From: Amit Kapila <amit(dot)kapila16(at)gmail(dot)com>
To: Rushabh Lathia <rushabh(dot)lathia(at)gmail(dot)com>
Cc: PostgreSQL Hackers <pgsql-hackers(at)postgresql(dot)org>, Robert Haas <robertmhaas(at)gmail(dot)com>
Subject: Re: [parallel query] random server crash while running tpc-h query on power2
Date: 2016-08-13 08:36:05
Message-ID: CAA4eK1LNxOnsuRS1my0PpbW=mqKu5wWXEfxg6xn3_CMWghOckw@mail.gmail.com
Views: Raw Message | Whole Thread | Download mbox | Resend email
Thread:
Lists: pgsql-hackers

On Sat, Aug 13, 2016 at 11:10 AM, Rushabh Lathia
<rushabh(dot)lathia(at)gmail(dot)com> wrote:
> Hi All,
>
> Recently while running tpc-h queries on postgresql master branch, I am
> noticed
> random server crash.
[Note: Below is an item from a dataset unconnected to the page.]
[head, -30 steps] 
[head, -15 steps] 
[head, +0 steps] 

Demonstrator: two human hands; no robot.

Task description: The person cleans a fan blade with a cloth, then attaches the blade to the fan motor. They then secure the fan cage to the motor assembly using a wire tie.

Most of the time server crash coming while turn tpch
> query
> number 3 - (but its very random).
>
>
> Here its clear that work_instrument is either corrupted or Un-inililized
> that is the
> reason its ending up with server crash.
>
> With bit more debugging and looked at git history I found that issue started
> coming
> with commit af33039317ddc4a0e38a02e2255c2bf453115fd2. gather_readnext()
> calls
> ExecShutdownGatherWorkers() when nreaders == 0. ExecShutdownGatherWorkers()
> calls ExecParallelFinish() which collects the instrumentation before marking
> ParallelExecutorInfo to finish. ExecParallelRetrieveInstrumentation() do the
> allocation
> of planstate->worker_instrument.
>
> With commit af33039317 now we calling the gather_readnext() with per-tuple
> context,
> but with nreader == 0 with ExecShutdownGatherWorkers() we end up with
> allocation
> of planstate->worker_instrument into per-tuple context - which is wrong.
>
> Now fix can be:
>
> 1) Avoid calling ExecShutdownGatherWorkers() from the gather_readnext() and
> let
> ExecEndGather() do that things.
>

I don't think we can wait till ExecEndGather() to collect statistics,
as we need it before that for explain path. However, we do call
ExecShutdownNode() from ExecutePlan() when there are no more tuples
which can take care of ensuring the shutdown of Gather node. I think
the advantage of calling it in
gather_readnext() is that it will resources to be released early and
populating the instrumentation/statistics as early as possible.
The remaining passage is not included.